Exercise objective: Search the data for the string "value" and copy each line in which it appears.

--- Data shown Enclosed Below ---

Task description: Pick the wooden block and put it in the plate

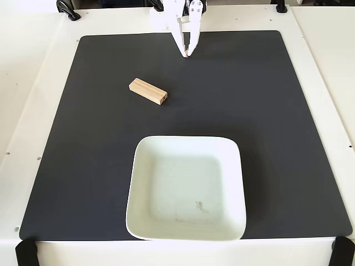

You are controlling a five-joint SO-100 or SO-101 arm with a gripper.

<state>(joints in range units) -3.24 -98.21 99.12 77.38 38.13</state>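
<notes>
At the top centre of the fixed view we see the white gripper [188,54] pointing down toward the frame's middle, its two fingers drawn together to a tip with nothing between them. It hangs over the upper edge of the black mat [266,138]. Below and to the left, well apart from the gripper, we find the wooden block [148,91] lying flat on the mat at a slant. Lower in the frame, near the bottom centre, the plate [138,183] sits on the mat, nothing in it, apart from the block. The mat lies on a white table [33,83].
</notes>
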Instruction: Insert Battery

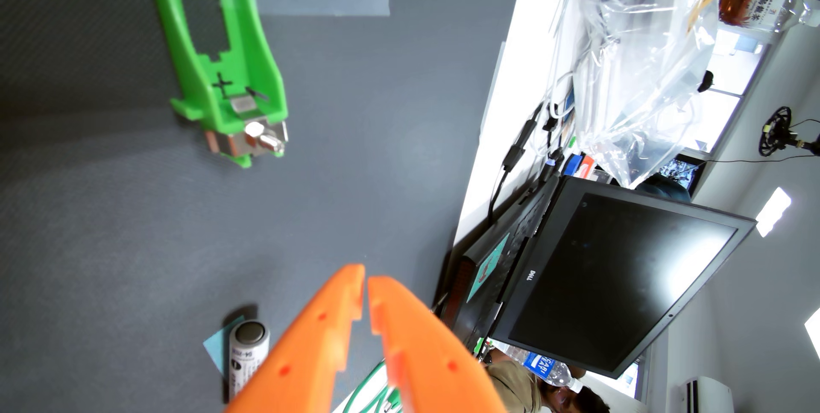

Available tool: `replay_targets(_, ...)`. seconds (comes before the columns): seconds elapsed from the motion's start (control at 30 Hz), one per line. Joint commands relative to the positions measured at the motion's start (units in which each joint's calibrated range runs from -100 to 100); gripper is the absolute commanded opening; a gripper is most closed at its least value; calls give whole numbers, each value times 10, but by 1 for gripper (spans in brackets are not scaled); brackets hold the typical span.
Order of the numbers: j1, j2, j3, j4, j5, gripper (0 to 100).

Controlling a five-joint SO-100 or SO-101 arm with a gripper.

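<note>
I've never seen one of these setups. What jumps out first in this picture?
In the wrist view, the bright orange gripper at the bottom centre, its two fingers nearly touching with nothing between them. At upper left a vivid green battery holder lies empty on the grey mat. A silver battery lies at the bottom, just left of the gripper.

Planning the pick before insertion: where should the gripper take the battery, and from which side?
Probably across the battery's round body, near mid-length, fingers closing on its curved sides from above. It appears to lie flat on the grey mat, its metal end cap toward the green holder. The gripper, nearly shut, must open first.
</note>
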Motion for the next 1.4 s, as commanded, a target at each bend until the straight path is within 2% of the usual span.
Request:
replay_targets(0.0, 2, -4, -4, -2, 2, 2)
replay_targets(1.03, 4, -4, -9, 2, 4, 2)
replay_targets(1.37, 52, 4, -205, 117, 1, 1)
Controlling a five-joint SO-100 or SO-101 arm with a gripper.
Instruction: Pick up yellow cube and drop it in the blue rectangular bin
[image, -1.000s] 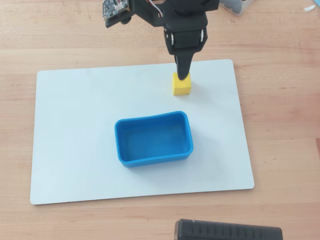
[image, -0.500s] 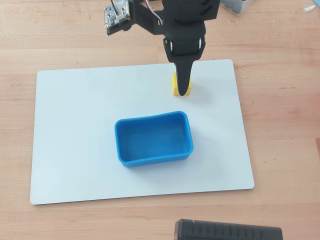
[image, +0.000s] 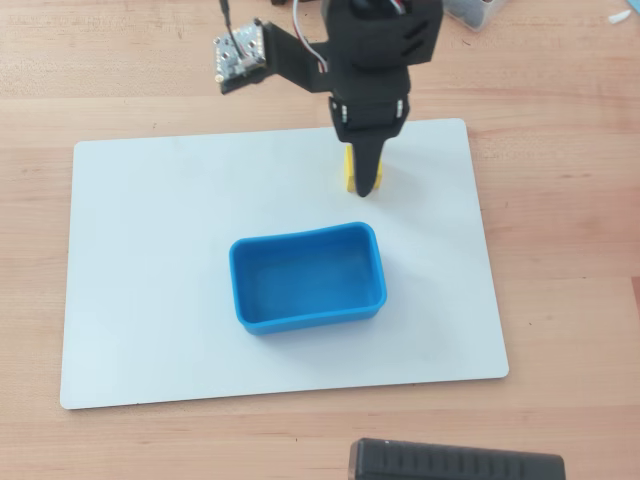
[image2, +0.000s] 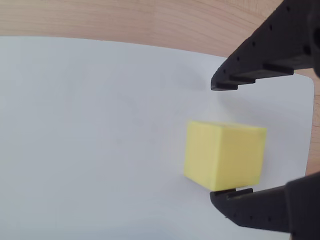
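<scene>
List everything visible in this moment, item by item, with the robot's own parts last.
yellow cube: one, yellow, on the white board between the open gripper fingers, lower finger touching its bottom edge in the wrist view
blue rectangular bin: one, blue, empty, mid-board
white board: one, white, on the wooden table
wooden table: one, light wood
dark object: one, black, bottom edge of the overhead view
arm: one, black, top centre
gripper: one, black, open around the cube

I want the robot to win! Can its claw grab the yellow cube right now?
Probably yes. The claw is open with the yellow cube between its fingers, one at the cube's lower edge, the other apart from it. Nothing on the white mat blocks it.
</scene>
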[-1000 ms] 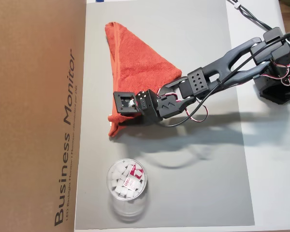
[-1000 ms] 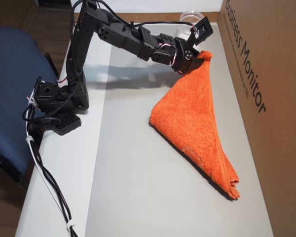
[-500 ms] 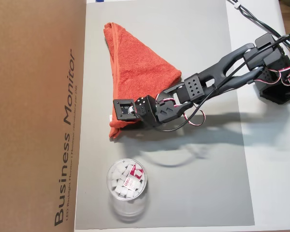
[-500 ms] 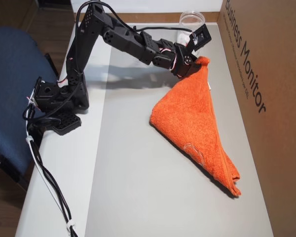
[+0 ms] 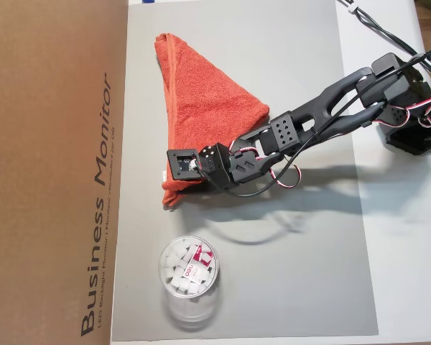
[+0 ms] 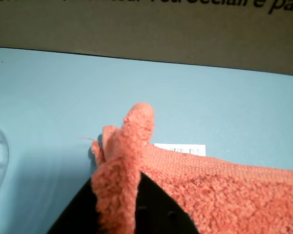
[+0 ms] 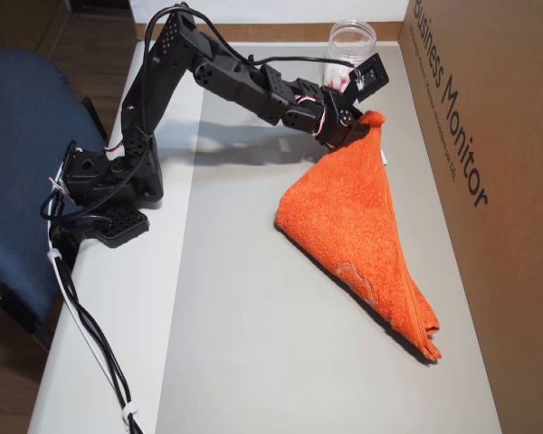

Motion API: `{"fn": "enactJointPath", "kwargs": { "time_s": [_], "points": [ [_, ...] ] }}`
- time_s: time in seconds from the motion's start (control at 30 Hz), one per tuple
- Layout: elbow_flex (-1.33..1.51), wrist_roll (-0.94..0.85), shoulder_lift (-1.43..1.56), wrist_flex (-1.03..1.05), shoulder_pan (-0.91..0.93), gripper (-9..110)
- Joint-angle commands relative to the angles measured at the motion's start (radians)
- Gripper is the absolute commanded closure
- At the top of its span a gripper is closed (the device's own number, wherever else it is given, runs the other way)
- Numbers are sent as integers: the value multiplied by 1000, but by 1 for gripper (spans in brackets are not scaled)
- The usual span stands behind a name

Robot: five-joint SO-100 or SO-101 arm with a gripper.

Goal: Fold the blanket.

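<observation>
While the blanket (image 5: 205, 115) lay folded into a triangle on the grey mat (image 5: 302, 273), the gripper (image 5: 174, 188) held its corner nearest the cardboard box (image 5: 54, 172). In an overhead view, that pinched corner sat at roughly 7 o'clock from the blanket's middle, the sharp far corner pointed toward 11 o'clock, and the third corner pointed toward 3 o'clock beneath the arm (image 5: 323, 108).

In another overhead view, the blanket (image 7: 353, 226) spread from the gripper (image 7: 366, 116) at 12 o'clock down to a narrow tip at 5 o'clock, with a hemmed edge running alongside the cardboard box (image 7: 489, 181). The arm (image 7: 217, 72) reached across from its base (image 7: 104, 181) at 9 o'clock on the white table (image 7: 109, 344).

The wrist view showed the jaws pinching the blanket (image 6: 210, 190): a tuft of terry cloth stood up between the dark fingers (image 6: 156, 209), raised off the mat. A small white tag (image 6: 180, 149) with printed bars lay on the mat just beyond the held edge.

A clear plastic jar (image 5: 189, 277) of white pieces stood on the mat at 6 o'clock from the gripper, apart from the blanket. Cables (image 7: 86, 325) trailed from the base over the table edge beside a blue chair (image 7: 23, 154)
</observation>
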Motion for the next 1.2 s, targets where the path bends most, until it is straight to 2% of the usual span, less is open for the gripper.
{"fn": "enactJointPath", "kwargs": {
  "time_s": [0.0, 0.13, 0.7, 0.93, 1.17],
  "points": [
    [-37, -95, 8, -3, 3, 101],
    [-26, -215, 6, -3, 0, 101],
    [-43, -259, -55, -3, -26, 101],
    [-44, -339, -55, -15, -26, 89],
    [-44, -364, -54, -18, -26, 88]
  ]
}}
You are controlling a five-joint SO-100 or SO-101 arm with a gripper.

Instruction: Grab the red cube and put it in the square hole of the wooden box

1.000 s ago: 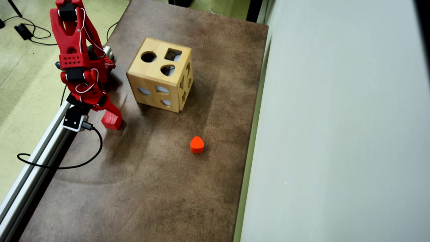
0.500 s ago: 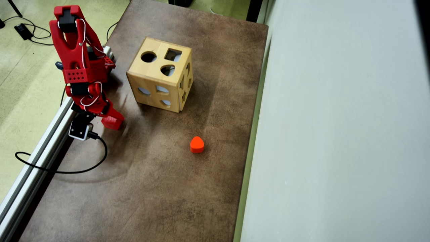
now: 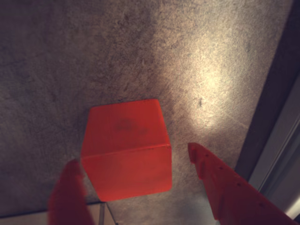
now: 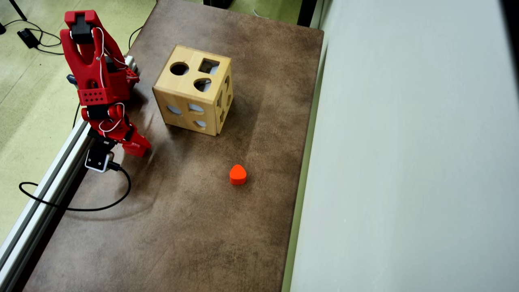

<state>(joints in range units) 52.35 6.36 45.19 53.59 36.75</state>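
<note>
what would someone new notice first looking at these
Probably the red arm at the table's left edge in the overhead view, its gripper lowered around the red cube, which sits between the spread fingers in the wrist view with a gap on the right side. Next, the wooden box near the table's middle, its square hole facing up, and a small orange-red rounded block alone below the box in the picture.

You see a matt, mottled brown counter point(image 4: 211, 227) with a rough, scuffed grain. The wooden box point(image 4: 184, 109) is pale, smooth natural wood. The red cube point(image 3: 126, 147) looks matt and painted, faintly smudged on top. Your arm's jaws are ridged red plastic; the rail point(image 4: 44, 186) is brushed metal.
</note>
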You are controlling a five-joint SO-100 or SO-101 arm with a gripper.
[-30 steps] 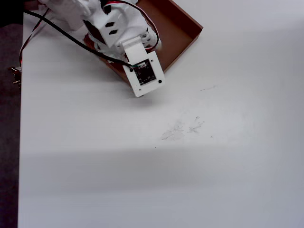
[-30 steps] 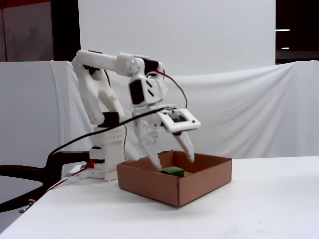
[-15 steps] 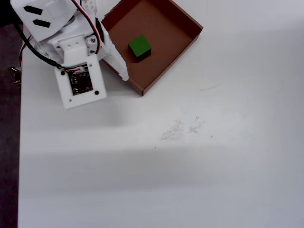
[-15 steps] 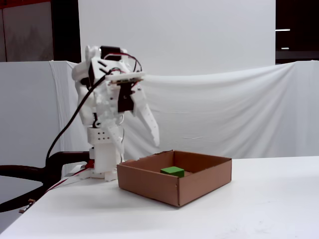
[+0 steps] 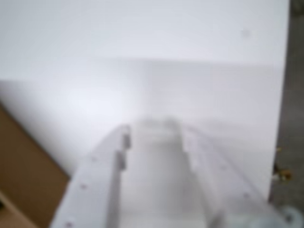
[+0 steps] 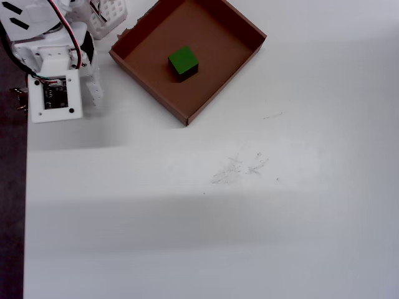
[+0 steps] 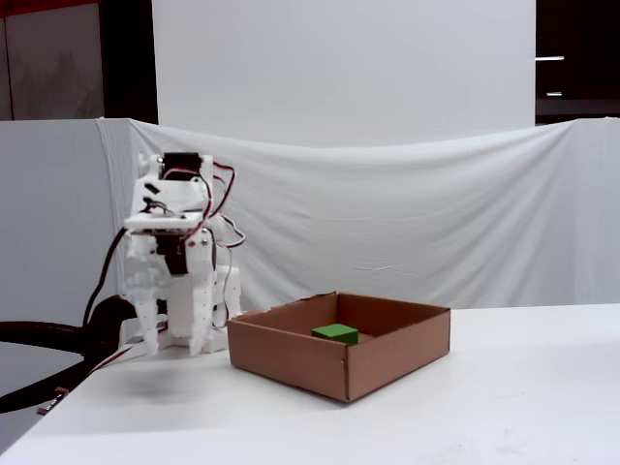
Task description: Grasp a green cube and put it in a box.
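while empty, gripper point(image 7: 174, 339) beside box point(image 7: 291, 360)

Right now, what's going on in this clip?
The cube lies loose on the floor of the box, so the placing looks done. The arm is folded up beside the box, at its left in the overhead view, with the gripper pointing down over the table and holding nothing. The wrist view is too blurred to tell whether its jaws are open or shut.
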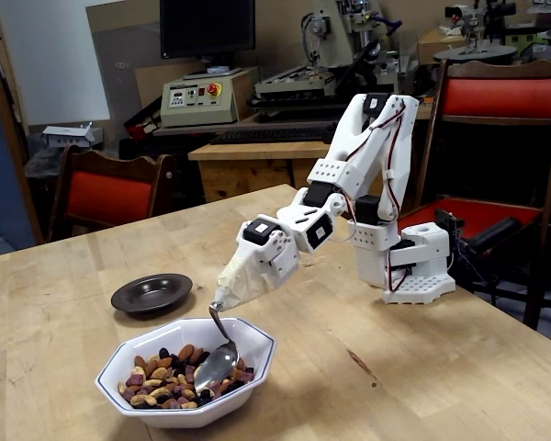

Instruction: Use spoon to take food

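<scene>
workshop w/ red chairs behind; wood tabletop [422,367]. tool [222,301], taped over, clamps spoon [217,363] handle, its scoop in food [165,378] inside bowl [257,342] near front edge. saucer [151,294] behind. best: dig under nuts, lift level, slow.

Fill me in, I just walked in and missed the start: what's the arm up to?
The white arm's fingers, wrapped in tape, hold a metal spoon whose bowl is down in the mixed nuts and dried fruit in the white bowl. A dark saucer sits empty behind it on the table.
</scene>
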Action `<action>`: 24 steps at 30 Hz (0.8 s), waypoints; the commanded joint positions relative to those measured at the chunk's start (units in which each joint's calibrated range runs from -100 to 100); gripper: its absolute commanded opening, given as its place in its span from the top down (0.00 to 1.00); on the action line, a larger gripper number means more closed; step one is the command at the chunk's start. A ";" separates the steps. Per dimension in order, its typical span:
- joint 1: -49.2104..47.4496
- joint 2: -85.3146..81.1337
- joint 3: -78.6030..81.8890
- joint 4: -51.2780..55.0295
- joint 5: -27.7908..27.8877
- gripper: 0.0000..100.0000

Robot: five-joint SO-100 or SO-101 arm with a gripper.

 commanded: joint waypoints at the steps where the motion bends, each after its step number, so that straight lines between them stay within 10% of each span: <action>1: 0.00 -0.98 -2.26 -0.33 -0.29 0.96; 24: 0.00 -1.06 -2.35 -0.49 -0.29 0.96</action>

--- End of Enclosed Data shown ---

Result of the task:
Available tool: `replay_targets(_, ...)`. seconds (comes before the columns): seconds elapsed from the motion's start (control at 30 Hz), one per line. Joint commands relative to the positions measured at the motion's start (units in which each joint's calibrated range runs from -100 to 100); gripper is the absolute commanded opening; a gripper is most closed at its least value; calls give whole numbers, each value times 10, but by 1 for gripper (spans in brackets are not scaled); brackets hold the typical span.
- Numbers are sent as integers: the value multiplied by 1000, but by 1 for gripper (spans in brackets are not scaled)

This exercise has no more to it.